— About this exercise —
Write out the data below in full. Keep it exact.

— Data section —
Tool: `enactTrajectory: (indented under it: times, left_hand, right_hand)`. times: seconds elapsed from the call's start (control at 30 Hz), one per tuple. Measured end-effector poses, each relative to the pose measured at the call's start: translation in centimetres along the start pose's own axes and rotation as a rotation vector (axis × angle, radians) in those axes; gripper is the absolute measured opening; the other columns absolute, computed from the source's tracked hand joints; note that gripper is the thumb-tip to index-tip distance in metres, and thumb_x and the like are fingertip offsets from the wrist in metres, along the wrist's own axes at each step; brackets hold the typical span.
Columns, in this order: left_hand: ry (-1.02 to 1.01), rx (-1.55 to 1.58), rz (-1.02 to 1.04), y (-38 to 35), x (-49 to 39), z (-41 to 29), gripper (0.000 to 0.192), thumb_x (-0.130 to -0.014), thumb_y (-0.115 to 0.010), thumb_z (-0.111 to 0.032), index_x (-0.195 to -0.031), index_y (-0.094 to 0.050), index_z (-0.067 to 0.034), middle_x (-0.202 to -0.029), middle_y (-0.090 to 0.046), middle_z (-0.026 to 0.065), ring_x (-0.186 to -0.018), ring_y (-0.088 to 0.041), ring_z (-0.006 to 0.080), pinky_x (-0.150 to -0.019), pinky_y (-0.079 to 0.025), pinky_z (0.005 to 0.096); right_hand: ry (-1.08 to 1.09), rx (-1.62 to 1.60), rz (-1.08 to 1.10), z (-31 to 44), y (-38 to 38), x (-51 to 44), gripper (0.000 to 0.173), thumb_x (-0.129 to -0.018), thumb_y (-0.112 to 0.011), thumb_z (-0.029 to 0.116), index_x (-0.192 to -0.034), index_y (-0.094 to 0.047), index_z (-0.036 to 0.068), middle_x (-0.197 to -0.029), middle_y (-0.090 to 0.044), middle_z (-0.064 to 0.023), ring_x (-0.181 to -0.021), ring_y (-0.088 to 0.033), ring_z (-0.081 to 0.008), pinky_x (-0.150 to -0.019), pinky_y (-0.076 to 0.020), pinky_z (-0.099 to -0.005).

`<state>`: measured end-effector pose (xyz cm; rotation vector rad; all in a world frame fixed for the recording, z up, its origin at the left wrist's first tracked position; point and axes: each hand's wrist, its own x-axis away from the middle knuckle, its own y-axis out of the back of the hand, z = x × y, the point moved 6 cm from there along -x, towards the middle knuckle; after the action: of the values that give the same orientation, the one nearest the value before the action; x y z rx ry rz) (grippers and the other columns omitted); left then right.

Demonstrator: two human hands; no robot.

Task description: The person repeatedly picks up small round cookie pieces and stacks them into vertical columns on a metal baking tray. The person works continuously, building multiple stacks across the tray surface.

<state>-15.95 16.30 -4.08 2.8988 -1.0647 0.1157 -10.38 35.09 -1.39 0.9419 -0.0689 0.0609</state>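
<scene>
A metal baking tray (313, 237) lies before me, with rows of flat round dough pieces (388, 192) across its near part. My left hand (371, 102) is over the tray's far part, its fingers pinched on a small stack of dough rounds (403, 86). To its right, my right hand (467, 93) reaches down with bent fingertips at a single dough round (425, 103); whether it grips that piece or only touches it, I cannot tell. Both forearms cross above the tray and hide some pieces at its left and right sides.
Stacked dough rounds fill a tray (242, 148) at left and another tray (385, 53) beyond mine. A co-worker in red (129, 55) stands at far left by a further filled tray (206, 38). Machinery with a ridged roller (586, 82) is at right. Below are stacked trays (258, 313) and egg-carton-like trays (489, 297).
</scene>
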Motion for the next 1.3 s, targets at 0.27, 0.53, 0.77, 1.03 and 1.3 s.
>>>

— Written solution —
Tool: `enactTrajectory: (indented under it: times, left_hand, right_hand)`. times: seconds elapsed from the call's start (control at 30 Hz), one per tuple. Measured end-effector poses, each relative to the pose measured at the call's start: translation in centimetres along the start pose's own axes and rotation as a rotation vector (axis × angle, radians) in those axes; gripper is the absolute measured opening; the other columns absolute, computed from the source's tracked hand joints; note that gripper is the thumb-tip to index-tip distance in metres, and thumb_x and the like are fingertip offsets from the wrist in metres, along the wrist's own axes at each step; brackets hold the typical span.
Columns, in this order: left_hand: ry (-1.02 to 1.01), rx (-1.55 to 1.58), rz (-1.02 to 1.04), y (-38 to 35), x (-49 to 39), z (-41 to 29), gripper (0.000 to 0.192), thumb_x (-0.130 to -0.014), thumb_y (-0.115 to 0.010), thumb_z (-0.111 to 0.032), index_x (-0.195 to -0.031), index_y (-0.094 to 0.050), index_z (-0.067 to 0.034), middle_x (-0.202 to -0.029), middle_y (-0.090 to 0.046), middle_z (-0.026 to 0.065), ring_x (-0.186 to -0.018), ring_y (-0.088 to 0.041), ring_z (-0.006 to 0.080), pinky_x (-0.150 to -0.019), pinky_y (-0.079 to 0.025), pinky_z (0.005 to 0.096); right_hand: ry (-1.08 to 1.09), rx (-1.62 to 1.60), rz (-1.08 to 1.10), z (-31 to 44), y (-38 to 38), x (-51 to 44), gripper (0.000 to 0.173), thumb_x (-0.129 to -0.018), thumb_y (-0.112 to 0.011), thumb_z (-0.029 to 0.116), index_x (-0.192 to -0.034), index_y (-0.094 to 0.047), index_z (-0.036 to 0.068), middle_x (-0.197 to -0.029), middle_y (-0.090 to 0.044), middle_z (-0.064 to 0.023), ring_x (-0.181 to -0.021), ring_y (-0.088 to 0.033), ring_z (-0.081 to 0.008), pinky_x (-0.150 to -0.019), pinky_y (-0.076 to 0.020), pinky_z (-0.099 to -0.005).

`<state>`: measured end-effector pose (xyz cm; rotation vector rad; all in a world frame fixed for the recording, z up, its origin at the left wrist's first tracked position; point and axes: each hand's wrist, its own x-axis away from the middle knuckle, its own y-axis out of the back of the hand, z = x × y, the point moved 6 cm from there along -x, towards the middle knuckle; after the action: of the values that give the same orientation, the one nearest the value before the action; x y z rx ry rz) (grippers and the other columns omitted); left then right.

Demonstrator: two human hands; no robot.

Task description: The person repeatedly picks up small round cookie pieces and stacks them into vertical columns on a metal baking tray. The person works continuously, building multiple stacks across the tray surface.

<state>-15.95 16.30 -4.08 2.8988 -1.0647 0.1157 -10.38 35.09 -1.39 0.9419 -0.0689 0.0609</state>
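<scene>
A metal baking tray (313, 237) lies before me, with rows of flat round dough pieces (388, 192) across its near part. My left hand (371, 102) is over the tray's far part, its fingers pinched on a small stack of dough rounds (403, 86). To its right, my right hand (467, 93) reaches down with bent fingertips at a single dough round (425, 103); whether it grips that piece or only touches it, I cannot tell. Both forearms cross above the tray and hide some pieces at its left and right sides.
Stacked dough rounds fill a tray (242, 148) at left and another tray (385, 53) beyond mine. A co-worker in red (129, 55) stands at far left by a further filled tray (206, 38). Machinery with a ridged roller (586, 82) is at right. Below are stacked trays (258, 313) and egg-carton-like trays (489, 297).
</scene>
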Motion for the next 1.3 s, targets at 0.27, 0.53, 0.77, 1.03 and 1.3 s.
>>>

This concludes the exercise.